5. Analysis of Stress Shadow Effect

The fluid net pressure during the propagation of hydraulic fractures has contributed to the increase in the stress of the rock matrix around the fractures along the height direction. This important behavior of fractures is defined as “stress shadow effect”, which has non-negligible impacts on the extension directions, opening degrees and shapes [66,67,68]. Especially in the situation of multiple injection wells in the reservoir, the interaction of the stress shadows for the adjacent hydraulic fractures becomes more intense and complicated.
However, discrete particle elements in the DEM suppress the direct expression of continuum physical quantities including stress and strain rate. The measurement circle is a monitoring mechanism built in PFC software to describe these quantities in a specified circular area by tracking the forces and displacements of particles and their related contacts. Therefore, the measurement circles densely distributed in the model realize the transition from the discrete physical quantities in the micro scale to the continuous ones in the macro scale. In order to obtain the rich data of measurement points, a total of 14,751 measurement circles with a radius of 0.01 m were regularly arranged in 99 rows and 149 columns to cover each two-well fracturing model (Figure 8b). The stress distributions of the models after fracturing were compared with their initial states without fluid injection to obtain the final stress increments.
Typical vertical stress increment distributions (Δσy) under different injection sequence and well spacing conditions are presented in Figure 17 and Figure 18, respectively. All the models demonstrated a noticeable rise in the vertical stress on the upper and lower outer sides of the hydraulic fractures, which was in line with the basic law of stress shadow effect and proved the reliability of the modified fluid-mechanical coupling algorithm again. These vertical stress increments gradually decreased with the increasing distances to the fractures. In the area near the model boundaries, the vertical stress was roughly unchanged. Nevertheless, in the small area closest to the hydraulic fractures, the vertical stress was reduced rather than increased because of the leakage of fluid into the rock matrix. The injection of fluid led to an evident increase of vertical stress in the area around the wells without hydraulic fractures as well, which was higher than that caused by the hydraulic fractures.
More concretely, the injection sequence and well spacing are the dominant factors in the stress shadow effect. For the simultaneous fracturing when σv = 15 MPa and σh = 30 MPa (Figure 17a), no expected superposition of the stress shadow effects existed between the two adjacent hydraulic fractures. Under such superposition effect, the two parallel hydraulic fractures would repel each other and progressively separate [69]. A possible explanation for this is that the tensile stress fields at the fracture tips and the fluid leakage effect both acted on the area between the two fractures, which diminished the vertical stress and promoted the mutual attraction of fractures. Excluding this area, the superposition effect of stress shadows was widely scattered in the middle of the model.
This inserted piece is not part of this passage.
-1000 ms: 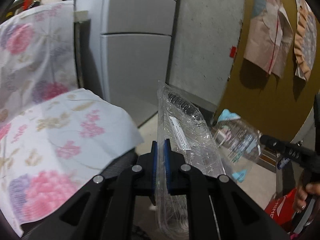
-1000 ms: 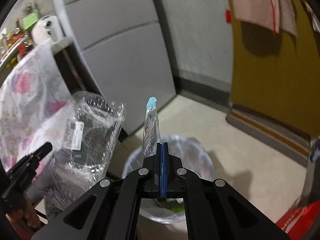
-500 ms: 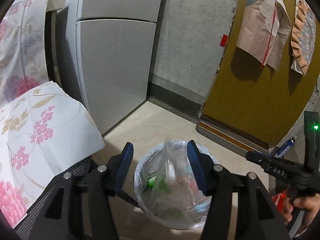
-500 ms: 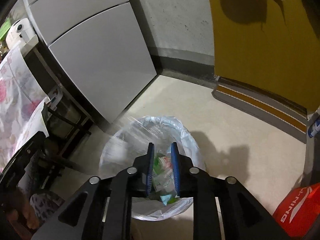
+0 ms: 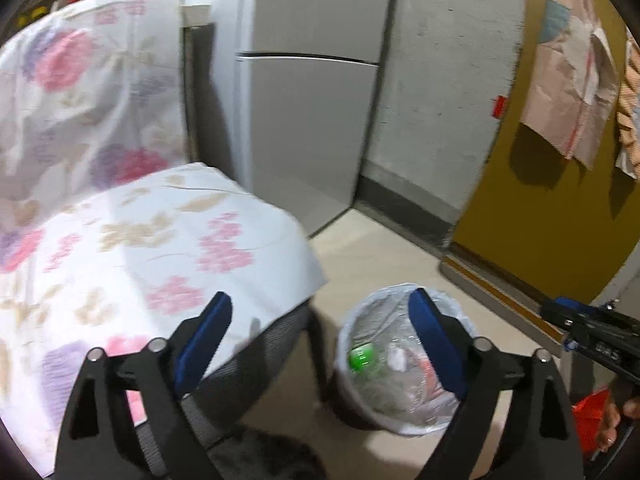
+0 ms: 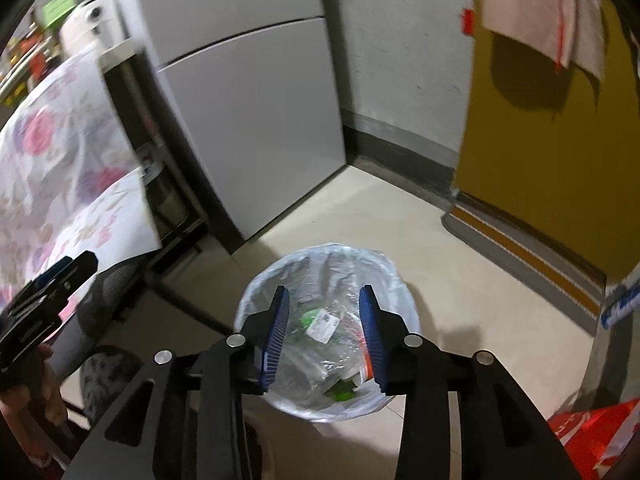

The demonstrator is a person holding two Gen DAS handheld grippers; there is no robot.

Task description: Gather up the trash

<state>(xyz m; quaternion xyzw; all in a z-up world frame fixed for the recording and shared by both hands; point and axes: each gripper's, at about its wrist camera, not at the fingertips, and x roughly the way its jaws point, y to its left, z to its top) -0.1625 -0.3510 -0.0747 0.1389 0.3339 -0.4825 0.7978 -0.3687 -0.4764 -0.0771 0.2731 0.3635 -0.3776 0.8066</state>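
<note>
**Both tongs empty above the lined bin**

Your left gripper (image 5: pixel 320 322) stood with its jaws spread wide and opening, nothing between the blue pads. Seen through that gap were the corner of a chair under a floral cloth (image 5: pixel 168 240) on the left and the trash bin (image 5: pixel 344 344) on the right, lower down on the pale floor; the right-hand pad overlapped the bin's rim in the left wrist view.

Your right gripper (image 6: pixel 322 312) was pointed down over the same bin (image 6: pixel 256 300), its jaws partly apart and opening, with no item pinched. The bin's mouth sat between and beyond the two pads, so the trash lay below the tongs, not in them.

The bin was lined with a clear plastic bag (image 6: pixel 340 252) folded over its rim. Inside it lay crumpled clear plastic packaging with a white label (image 6: pixel 323 323), a green scrap (image 6: pixel 342 392) near the near edge, and a bit of red-orange at the right side. In the left wrist view a green piece (image 5: pixel 362 356) showed at the bin's left side.

A grey refrigerator (image 6: pixel 256 120) stood far left of the bin, and a red bag (image 6: pixel 592 436) lay near right on the floor.
</note>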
For the first injection in Well No.1 (Figure 17b), a large range of vertical compressive stress declined at the tip of fracture on the right side of Well No.2, resulting from the concentration of tensile stress and the climb of pore fluid pressure. The initial compressive stress state in the model have been altered into the tensile stress state near the fracture tip, whereas the decrease of vertical stress in the region far from the tip may not satisfy the alteration of stress state. For the second injection in Well No.2 (Figure 17c), the stress shadow effect of the hydraulic fractures around Well No.1 was weakened stemming from the removal of preceding fluid and the primary vertical stress increment encompassed Well No.2. As a consequence, the new hydraulic fracture did not deflect to the old one, but moved away. The comparison of the fracturing under different injection sequences reveals that the influence range of stress shadow effect in simultaneous fracturing exceeds that in asynchronous fracturing.
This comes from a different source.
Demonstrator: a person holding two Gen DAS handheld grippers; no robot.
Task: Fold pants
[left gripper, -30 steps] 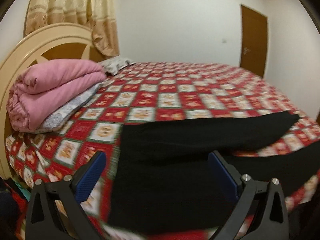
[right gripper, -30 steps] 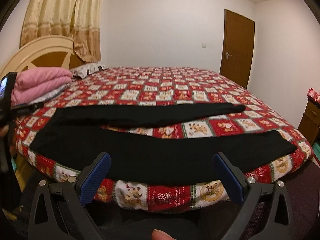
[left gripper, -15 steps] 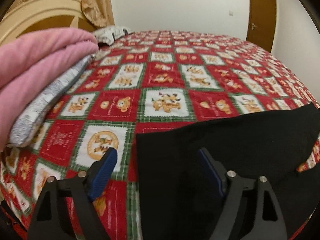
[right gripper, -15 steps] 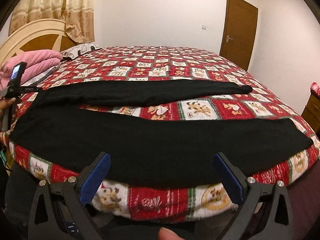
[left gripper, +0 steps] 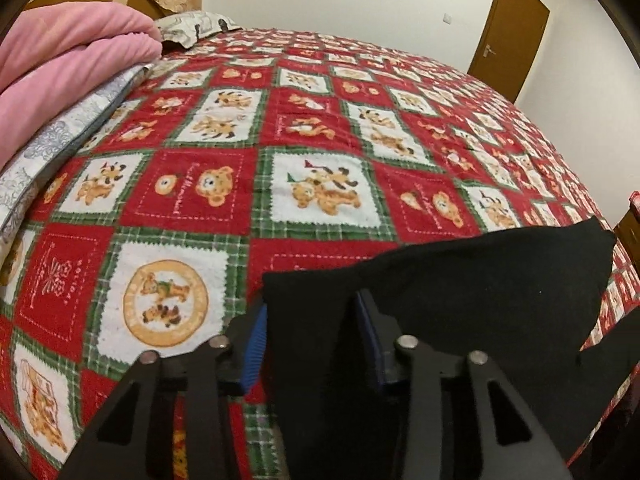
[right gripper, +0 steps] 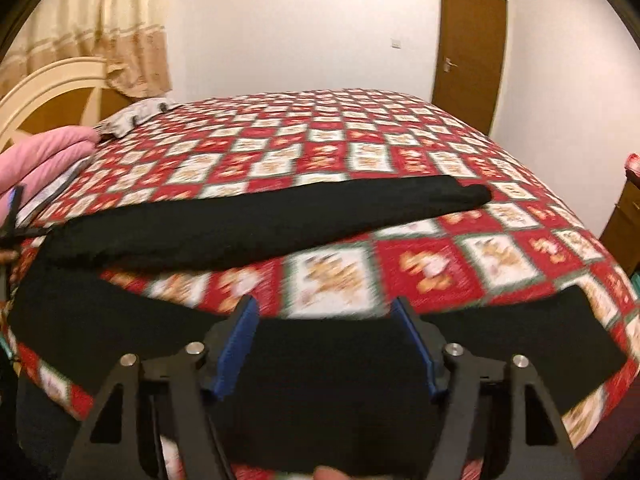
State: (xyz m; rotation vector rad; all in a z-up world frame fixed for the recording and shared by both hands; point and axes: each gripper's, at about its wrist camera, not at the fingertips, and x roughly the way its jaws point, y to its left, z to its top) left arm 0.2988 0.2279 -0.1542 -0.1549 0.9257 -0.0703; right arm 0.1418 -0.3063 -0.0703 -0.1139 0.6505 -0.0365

When σv = 30 MPa and σh = 30 MPa, under the condition of small well spacing (Figure 18a), the superposition of stress shadow effect between the two injection wells enhanced greatly and restricted the initiation of hydraulic fractures in other directions. As the well spacing was slightly increased (Figure 18b), the superposition range of stress shadow effect reduced and the high vertical stress on the upper and lower sides of the wells prohibited the fractures in the middle of the model from twisting outwards. When L = 0.6 m (Figure 18c), no interaction between the stress shadow effects was produced by different fractures. Therefore, the superposition degree of stress shadow effects between the two wells is in inverse proportion to their well spacing.

6. Discussion and Conclusions

The two-dimensional fluid-mechanical coupling algorithm in PFC has been extensively used to study the flow of fracturing fluid in rock, hydraulic fracture propagation and induced seismicity [33,35,36,37,38,39,40,41,42,43,44,45,46,47,53,54,55]. In theory, it is practicable to conduct the two-dimensional simplified treatment for the relatively homogeneous and isotropic rocks in the macro scale, for the reason that the two-dimensional models can be regarded as a section of the real three-dimensional domains. Furthermore, two-dimensional simulation has the advantages of simple pre-processing, efficient calculation and intuitive results presentation in solving certain specific problems compared with three-dimensional simulation.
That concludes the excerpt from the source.